Fourth, we performed a naïve imputation for missing values, but advanced techniques, including Bayesian [43] and neural system attribution approaches [44], may improve execution. We also excluded variables with a high portion of missing values (≥99%) in patient records; according to domain experts involved in this project, a few of these excluded variables are likely to be clinically relevant. Fifth, we converted the medications and laboratory results into indicator vectors, which may result in information loss, though this was a choice made in consultation with domain experts. Sixth, we used a manually handpicked set of ICD codes to create labels, that is, to categorize patients as experiencing complications or not; these ICD codes may be incomplete and may introduce unknown biases in our positive samples. Seventh, we excluded patients aged >90 years from our analysis, as we consider such patients to be inherently at high risk.

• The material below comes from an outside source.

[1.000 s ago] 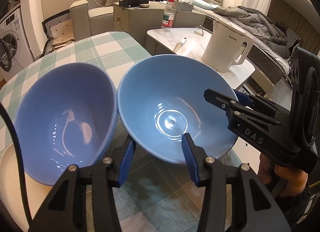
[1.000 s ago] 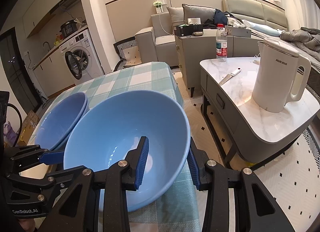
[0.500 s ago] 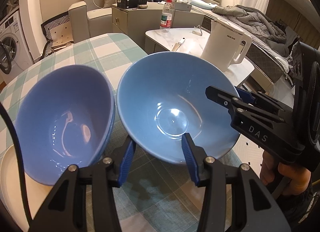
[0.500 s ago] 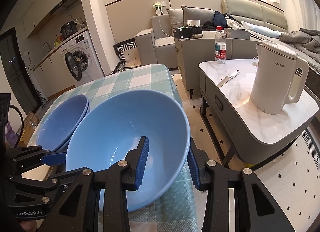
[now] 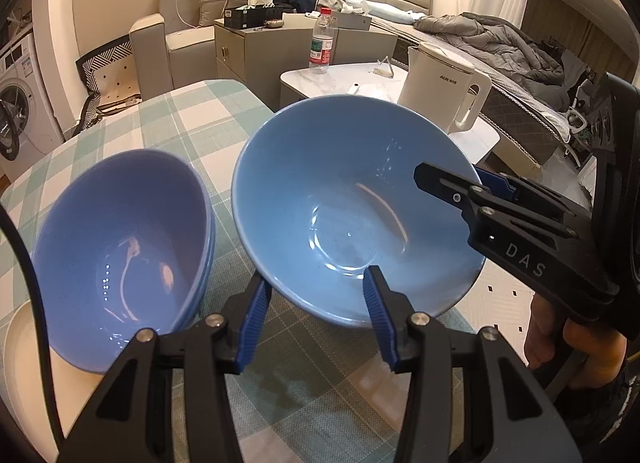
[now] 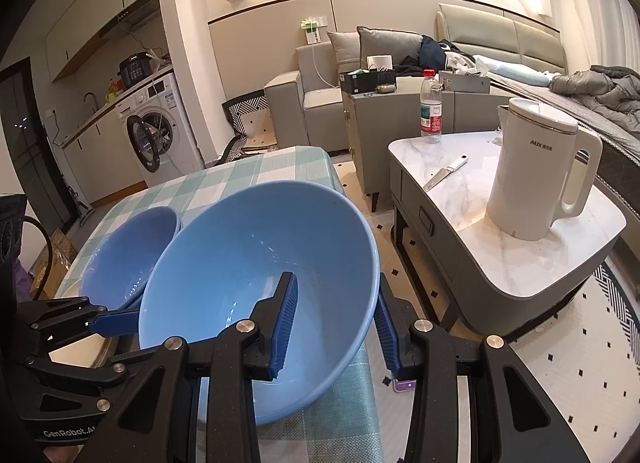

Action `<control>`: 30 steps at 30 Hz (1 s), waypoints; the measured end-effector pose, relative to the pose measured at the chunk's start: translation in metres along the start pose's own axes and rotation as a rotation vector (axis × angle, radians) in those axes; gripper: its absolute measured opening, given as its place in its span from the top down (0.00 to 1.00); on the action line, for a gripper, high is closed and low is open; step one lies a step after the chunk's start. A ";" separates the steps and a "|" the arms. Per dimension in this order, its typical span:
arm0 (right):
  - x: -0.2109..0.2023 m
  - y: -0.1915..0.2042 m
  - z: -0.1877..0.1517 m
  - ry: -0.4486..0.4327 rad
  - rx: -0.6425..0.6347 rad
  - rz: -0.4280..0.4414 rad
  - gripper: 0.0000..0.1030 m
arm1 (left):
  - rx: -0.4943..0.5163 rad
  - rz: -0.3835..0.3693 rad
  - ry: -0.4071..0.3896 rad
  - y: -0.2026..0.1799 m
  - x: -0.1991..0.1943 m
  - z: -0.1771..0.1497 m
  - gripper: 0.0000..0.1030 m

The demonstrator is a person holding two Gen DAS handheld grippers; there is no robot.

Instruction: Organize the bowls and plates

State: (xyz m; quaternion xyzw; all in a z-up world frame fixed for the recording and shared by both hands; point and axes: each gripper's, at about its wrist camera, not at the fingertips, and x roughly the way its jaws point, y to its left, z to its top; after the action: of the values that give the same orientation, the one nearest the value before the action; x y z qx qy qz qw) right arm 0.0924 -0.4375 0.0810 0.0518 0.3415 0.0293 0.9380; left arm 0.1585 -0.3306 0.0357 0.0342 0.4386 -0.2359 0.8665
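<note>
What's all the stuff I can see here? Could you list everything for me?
Large bowl: one, light blue, tilted over the table's right edge, rim between the right gripper's fingers.
Bowl stack: several nested, blue, left of the large bowl.
Plate: one, cream, under the stack.
Tablecloth: one, green-and-white check, covering the table.
Kettle: one, white, on the marble side table.
Knife: one, white handle, same table.
Water bottle: one, clear, red cap, its far edge.
Washing machine: one, white, far left.
Left gripper: black, blue pads, open.
Right gripper: black, blue pads, straddling the large bowl's rim.
</note>
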 end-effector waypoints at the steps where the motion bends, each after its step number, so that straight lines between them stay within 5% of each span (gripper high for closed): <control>1: -0.003 0.001 0.000 -0.006 -0.002 -0.003 0.62 | 0.002 0.000 -0.004 0.000 -0.001 0.000 0.55; 30: -0.058 0.034 0.015 -0.126 -0.025 0.018 0.62 | 0.011 0.012 -0.137 0.008 -0.068 0.006 0.55</control>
State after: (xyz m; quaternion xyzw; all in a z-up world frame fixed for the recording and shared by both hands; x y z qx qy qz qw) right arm 0.0577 -0.4101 0.1335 0.0448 0.2811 0.0388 0.9579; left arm 0.1318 -0.2997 0.0908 0.0255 0.3767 -0.2350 0.8957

Finally, the smaller BERT models we used are limited by the size of the document (512 words), whereas most reports here are longer than the limit. In addition, we do not have resources to pretrain BERT on our data set. That said, we tried to follow the clinical BERT methodology to make predictions at the sentence level first and then aggregate the predictions, but this approach did not perform better than the existing neural encoders on our tasks. Although we believe that a more careful application of BERT may result in improvements, it is not a straightforward task, one that needs more research and is not the main goal of the paper.


We presented an ML approach to predict the risk of 30-day readmission following hip or knee arthroplasty using data directly gleaned from EHRs. Previous work on this important problem relied on manually crafted and engineered features, which neither scale nor allow automated surveillance of patients.

We found that our architecture and implementation using the text only (ie, the clinician notes) yielded predictive performance across tasks comparable with approaches using a combination of structured data and text. This suggests that the text contains rich information useful for predicting readmissions. In this case, we also found that adopting a multitask approach (sharing parameters between the models for complications following hip and knee surgeries) did not improve model performance.

We did not aim to identify the specific complication that a patient is comparatively likely to experience. Instead, we offer a patient risk stratification model intended to be used to identify high-risk patients (ie, those most likely to be readmitted) once a clinically meaningful threshold is established. Patients deemed at high risk of readmission because of complications may be scheduled for additional near-term revisits, and in general, be provided with additional proactive care and monitoring. For example, for those identified as high-risk patients, the clinic that is implementing this tool might have a nurse follow-up scheduled for the patient to ensure a continuum of care. This type of risk stratification followed by a nurse intervention in high-risk patients has been shown to produce favorable outcomes, including decreased hospitalizations and cost of care for patients regardless of the complication type [45].

We hope that this initial effort inspires additional work on automatically predicting the risk of readmission because of complications ensuing from hip and knee surgeries because such models have the potential to reduce costs and, more importantly, improve patient outcomes.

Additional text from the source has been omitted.